Adnan Abidi / Reuters
A man mourns the death of his daughter in the eastern Indian state of Bihar on July 18. She died after consuming contaminated meals given to children at a school on Tuesday.
PATNA, India - The free school lunch that killed 23 Indian children last week was contaminated with concentrated pesticide which is not widely available, the district magistrate overseeing the police investigation told Reuters on Sunday.
The children fell ill within minutes of eating a meal of rice and potato curry in their one-room school in Bihar state on Tuesday, vomiting and convulsing with stomach cramps.
The deaths sparked protests in Bihar. The lunch was part of India's Mid-Day Meal Scheme that covers 120 million children and aims to tackle malnutrition and encourage school attendance. It had already drawn widespread complaints over food safety.
An initial forensic investigation found that the meal had been prepared with cooking oil that contained monocrotophos, an organophosphorus compound that is used as an agricultural pesticide, Ravindra Kumar, a senior police official, told reporters on Saturday.
The pesticide found in the oil was of a concentration more than five times that used in a commercial version, according to a forensic report.
"It is highly poisonous, it's highly toxic, and, therefore, it has to be diluted when used as commercial pesticides," said district magistrate Abhijit Sinha.
"Typically it has to be diluted five times. So one liter of monocrotophos is mixed with five liters of water."
Sinha said the concentrated form was not widely available and the pesticide was normally sold commercially in the diluted state.
Police said on Friday they suspected the cooking oil used in the meal was kept in a container previously used to store the pesticide. They are still looking for the headmistress of the school, who fled after the deaths.

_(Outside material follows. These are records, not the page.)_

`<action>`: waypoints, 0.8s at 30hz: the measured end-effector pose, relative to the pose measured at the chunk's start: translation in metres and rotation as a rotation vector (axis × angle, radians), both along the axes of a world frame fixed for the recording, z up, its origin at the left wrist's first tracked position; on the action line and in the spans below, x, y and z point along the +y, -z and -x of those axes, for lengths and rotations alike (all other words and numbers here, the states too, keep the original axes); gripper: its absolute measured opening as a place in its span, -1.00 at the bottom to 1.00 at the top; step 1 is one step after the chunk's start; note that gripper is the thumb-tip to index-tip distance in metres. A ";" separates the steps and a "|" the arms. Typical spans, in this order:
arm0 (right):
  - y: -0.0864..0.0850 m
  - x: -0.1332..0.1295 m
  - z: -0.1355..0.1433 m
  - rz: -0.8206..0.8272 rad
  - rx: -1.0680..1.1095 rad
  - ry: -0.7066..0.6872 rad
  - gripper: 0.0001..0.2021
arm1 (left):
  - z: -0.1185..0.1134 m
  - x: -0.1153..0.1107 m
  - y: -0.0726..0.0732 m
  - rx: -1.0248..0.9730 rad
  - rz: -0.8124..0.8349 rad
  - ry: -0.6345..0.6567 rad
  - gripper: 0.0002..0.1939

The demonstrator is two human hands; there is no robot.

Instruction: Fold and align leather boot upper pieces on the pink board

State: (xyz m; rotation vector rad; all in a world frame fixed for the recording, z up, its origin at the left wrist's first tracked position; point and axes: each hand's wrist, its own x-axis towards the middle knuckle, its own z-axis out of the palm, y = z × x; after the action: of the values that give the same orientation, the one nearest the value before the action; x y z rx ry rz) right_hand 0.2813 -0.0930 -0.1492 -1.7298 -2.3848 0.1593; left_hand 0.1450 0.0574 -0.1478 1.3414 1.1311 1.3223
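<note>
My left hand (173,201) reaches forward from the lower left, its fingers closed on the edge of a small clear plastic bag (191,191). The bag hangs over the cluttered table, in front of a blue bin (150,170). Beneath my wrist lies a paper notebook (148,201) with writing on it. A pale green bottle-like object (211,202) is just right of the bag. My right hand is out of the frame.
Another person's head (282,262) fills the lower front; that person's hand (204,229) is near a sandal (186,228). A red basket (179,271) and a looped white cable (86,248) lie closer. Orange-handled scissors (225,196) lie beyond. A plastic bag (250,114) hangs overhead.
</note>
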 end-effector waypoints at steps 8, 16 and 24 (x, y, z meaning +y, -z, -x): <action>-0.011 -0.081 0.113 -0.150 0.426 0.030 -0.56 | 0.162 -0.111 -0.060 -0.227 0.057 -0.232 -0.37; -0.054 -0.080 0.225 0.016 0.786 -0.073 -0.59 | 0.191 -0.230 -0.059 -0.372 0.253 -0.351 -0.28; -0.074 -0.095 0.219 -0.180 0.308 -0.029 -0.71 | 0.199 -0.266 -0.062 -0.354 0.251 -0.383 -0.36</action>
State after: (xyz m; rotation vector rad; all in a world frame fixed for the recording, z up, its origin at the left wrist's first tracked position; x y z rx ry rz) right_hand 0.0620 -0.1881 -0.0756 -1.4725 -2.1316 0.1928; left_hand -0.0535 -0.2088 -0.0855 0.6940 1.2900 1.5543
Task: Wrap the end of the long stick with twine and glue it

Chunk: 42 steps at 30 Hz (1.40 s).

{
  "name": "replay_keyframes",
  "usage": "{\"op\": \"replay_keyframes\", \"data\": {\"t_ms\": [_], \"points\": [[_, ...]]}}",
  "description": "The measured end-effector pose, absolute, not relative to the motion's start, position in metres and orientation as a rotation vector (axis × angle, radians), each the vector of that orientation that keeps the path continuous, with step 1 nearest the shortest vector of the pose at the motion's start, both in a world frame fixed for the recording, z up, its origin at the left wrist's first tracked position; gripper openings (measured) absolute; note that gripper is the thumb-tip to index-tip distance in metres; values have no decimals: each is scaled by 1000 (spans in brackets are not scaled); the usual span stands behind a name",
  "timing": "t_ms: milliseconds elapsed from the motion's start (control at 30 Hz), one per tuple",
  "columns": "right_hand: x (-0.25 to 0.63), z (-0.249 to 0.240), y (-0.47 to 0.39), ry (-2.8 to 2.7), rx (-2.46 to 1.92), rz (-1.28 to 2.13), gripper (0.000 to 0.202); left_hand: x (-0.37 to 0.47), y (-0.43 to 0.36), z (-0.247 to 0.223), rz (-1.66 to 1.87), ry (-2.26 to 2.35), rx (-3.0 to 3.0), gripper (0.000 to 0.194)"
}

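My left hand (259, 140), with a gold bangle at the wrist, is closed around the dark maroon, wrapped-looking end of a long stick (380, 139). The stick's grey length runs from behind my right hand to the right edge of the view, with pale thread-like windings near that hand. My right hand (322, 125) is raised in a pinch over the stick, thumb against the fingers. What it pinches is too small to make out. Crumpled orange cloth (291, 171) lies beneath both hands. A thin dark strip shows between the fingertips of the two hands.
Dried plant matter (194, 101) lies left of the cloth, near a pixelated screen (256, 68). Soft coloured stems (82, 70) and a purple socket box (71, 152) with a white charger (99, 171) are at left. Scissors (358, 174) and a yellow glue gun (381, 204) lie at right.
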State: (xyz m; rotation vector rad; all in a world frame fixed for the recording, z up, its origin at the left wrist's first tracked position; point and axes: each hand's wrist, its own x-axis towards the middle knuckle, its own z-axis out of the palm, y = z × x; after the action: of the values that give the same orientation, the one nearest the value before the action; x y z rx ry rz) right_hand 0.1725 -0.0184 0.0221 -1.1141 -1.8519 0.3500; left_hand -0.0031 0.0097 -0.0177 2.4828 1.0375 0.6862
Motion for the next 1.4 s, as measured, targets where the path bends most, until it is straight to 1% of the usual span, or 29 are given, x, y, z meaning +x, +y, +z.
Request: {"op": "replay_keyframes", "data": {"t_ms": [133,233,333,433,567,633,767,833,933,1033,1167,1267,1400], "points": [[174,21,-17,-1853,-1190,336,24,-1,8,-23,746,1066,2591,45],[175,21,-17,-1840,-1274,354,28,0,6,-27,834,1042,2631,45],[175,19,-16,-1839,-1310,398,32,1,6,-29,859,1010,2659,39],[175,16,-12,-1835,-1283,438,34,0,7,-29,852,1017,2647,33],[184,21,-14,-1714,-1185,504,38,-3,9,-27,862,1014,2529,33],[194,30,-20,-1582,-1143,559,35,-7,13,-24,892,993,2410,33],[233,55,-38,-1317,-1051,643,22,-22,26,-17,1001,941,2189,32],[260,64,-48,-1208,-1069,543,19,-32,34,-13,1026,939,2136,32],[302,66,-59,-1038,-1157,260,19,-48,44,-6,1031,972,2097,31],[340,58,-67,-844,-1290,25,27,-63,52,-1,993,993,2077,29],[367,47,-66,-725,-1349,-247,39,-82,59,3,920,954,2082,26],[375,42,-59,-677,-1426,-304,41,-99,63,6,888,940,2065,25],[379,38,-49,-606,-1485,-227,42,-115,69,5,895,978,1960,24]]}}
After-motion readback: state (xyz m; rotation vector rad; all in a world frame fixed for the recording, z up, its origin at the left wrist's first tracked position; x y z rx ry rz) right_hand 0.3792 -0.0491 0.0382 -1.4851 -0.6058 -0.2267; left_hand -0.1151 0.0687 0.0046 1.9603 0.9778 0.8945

The World Health Organization describes monocrotophos as highly hazardous and that handling and application of it should be entrusted only to competently supervised and well-trained applicators.
The Food and Agriculture Organization of the United Nations says all waste and contaminated material associated with the chemical should be considered hazardous waste and destroyed in a special high temperature chemical incinerator facility.